WHAT YOU HAVE TO DO.
Every picture should be left out, but the lines below must be repeated exactly.

=====

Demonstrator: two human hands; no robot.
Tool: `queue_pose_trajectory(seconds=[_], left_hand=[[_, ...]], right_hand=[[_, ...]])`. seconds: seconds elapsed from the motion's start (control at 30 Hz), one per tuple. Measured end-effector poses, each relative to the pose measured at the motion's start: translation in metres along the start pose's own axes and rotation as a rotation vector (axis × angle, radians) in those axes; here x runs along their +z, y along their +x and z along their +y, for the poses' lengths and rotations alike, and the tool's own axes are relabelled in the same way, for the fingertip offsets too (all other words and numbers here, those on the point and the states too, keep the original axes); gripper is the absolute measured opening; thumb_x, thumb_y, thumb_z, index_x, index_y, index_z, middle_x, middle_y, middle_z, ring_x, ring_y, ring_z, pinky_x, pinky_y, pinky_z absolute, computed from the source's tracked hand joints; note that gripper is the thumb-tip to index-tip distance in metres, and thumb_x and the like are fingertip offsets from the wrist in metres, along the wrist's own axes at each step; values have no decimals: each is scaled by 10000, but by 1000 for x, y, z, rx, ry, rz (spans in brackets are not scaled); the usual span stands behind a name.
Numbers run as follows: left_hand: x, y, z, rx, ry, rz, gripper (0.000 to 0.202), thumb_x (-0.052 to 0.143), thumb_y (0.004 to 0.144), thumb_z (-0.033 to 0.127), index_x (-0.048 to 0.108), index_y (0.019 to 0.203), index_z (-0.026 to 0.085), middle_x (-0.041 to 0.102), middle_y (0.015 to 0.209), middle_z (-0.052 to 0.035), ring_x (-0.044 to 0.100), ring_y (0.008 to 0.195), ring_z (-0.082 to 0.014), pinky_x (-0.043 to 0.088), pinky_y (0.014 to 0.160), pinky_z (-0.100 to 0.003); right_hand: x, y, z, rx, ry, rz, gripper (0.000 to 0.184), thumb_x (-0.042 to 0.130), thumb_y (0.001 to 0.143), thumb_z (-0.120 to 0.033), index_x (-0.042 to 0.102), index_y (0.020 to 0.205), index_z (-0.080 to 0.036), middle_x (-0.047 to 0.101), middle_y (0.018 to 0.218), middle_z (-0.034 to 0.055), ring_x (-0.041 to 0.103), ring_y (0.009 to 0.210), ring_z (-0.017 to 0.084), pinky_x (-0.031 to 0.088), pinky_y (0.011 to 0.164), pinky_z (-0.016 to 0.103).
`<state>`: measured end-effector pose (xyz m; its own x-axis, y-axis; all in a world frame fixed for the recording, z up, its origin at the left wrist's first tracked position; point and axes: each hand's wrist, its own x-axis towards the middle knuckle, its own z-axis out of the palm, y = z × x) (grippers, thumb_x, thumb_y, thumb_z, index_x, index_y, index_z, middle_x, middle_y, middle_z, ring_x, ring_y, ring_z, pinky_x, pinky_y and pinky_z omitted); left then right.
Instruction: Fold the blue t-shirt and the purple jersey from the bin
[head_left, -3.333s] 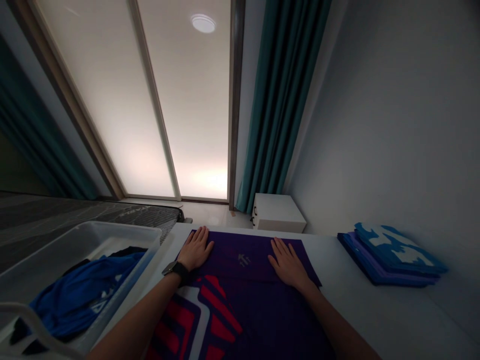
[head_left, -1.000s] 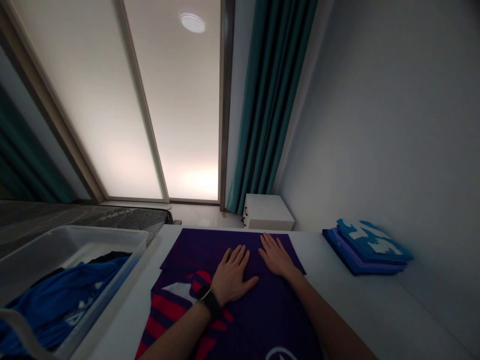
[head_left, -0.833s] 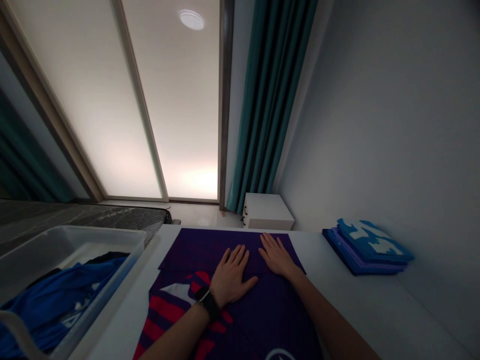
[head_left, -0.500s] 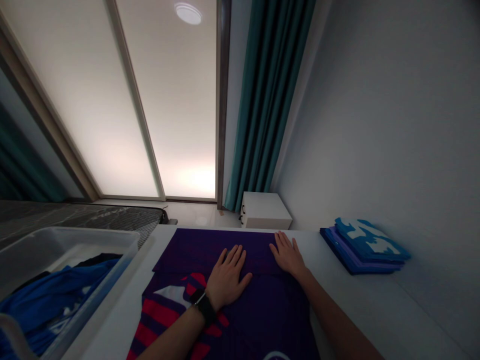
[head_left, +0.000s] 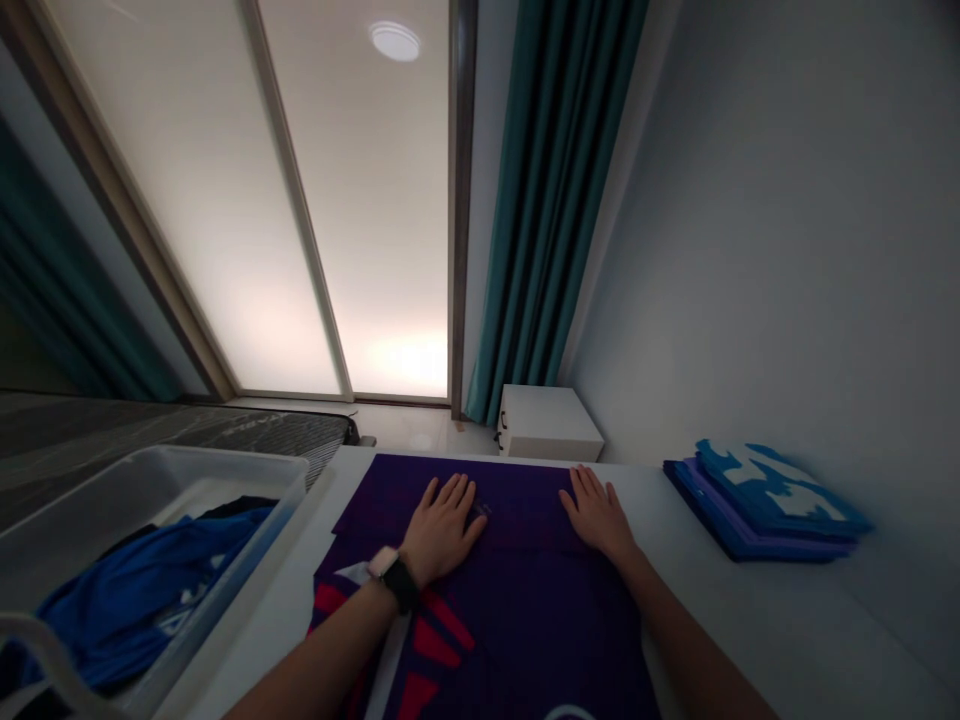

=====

WRITTEN SOLUTION.
Demonstrator: two human hands; no robot.
Tool: `queue_pose_trajectory(seconds=[_], left_hand=[[_, ...]], right_hand=[[_, ...]])`. seconds: seconds elapsed from the motion's start (control at 30 Hz), one per tuple. Measured end-effector poses, each relative to the pose measured at the motion's start: translation in metres along the start pose's own axes and rotation as a rotation vector (axis × angle, radians) in those axes; here x runs along their +z, y along their +x and z along their +y, for the poses' lengths and rotations alike, and the tool's own axes are relabelled in the same way, for the fingertip offsets too (all other words and numbers here, those on the point and the states too, keep the original axes); gripper is the absolute measured opening; thumb_x, thumb_y, thumb_z, index_x, index_y, index_z, middle_x, middle_y, middle_z, ring_x, ring_y, ring_z, pinky_x, pinky_y, pinky_z absolute, computed from the source's tracked hand joints; note that gripper is the thumb-tip to index-tip distance in metres, and thumb_x and the like are fingertip offsets from the wrist in metres, along the wrist's own axes at each step; values have no decimals: each is scaled by 10000, but by 1000 for x, y, z, rx, ry, rz (spans in brackets are not scaled); the usual span stands behind a name.
Numbers run as follows: left_hand: x, y, z, rx, ry, rz, gripper (0.000 to 0.202), thumb_x (-0.052 to 0.143), thumb_y (0.004 to 0.144), thumb_z (-0.033 to 0.127), index_x (-0.048 to 0.108), index_y (0.019 to 0.203), index_z (-0.026 to 0.085), middle_x (-0.041 to 0.102), middle_y (0.015 to 0.209), middle_z (-0.052 to 0.035), ring_x (-0.044 to 0.100), ring_y (0.008 to 0.195), ring_z (-0.082 to 0.014), pinky_x (-0.043 to 0.088), pinky_y (0.014 to 0.160), pinky_z (-0.100 to 0.003); right_hand: x, y, z, rx, ry, rz, gripper (0.000 to 0.184), thumb_x (-0.042 to 0.130), thumb_y (0.001 to 0.143), thumb_z (-0.120 to 0.033), index_x (-0.042 to 0.102), index_y (0.020 to 0.205), index_z (-0.080 to 0.036), middle_x (-0.047 to 0.101), middle_y (0.018 to 0.218), middle_z (-0.034 to 0.055), ring_x (-0.041 to 0.103), ring_y (0.009 to 0.210), ring_z (-0.017 to 0.084), pinky_x (-0.031 to 0.088), pinky_y (0.011 to 0.164), pinky_z (-0.016 to 0.103).
`<state>`: measured end-effector pose (xyz m; its own x-axis, y-axis; all in a world frame fixed for the recording, z up, its origin at the left wrist's first tracked position; point and axes: each hand's wrist, its own x-axis towards the middle knuckle, its own z-axis out of the palm, y = z × x) (grippers, thumb_x, thumb_y, thumb_z, index_x, index_y, index_z, middle_x, middle_y, middle_z, ring_x, ring_y, ring_z, pinky_x, pinky_y and pinky_z omitted); left then right.
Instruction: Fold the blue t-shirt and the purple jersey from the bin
[head_left, -3.333s] 
[head_left, -1.000s] 
[head_left, -0.833s] 
[head_left, -0.500s] 
[head_left, +0.000s] 

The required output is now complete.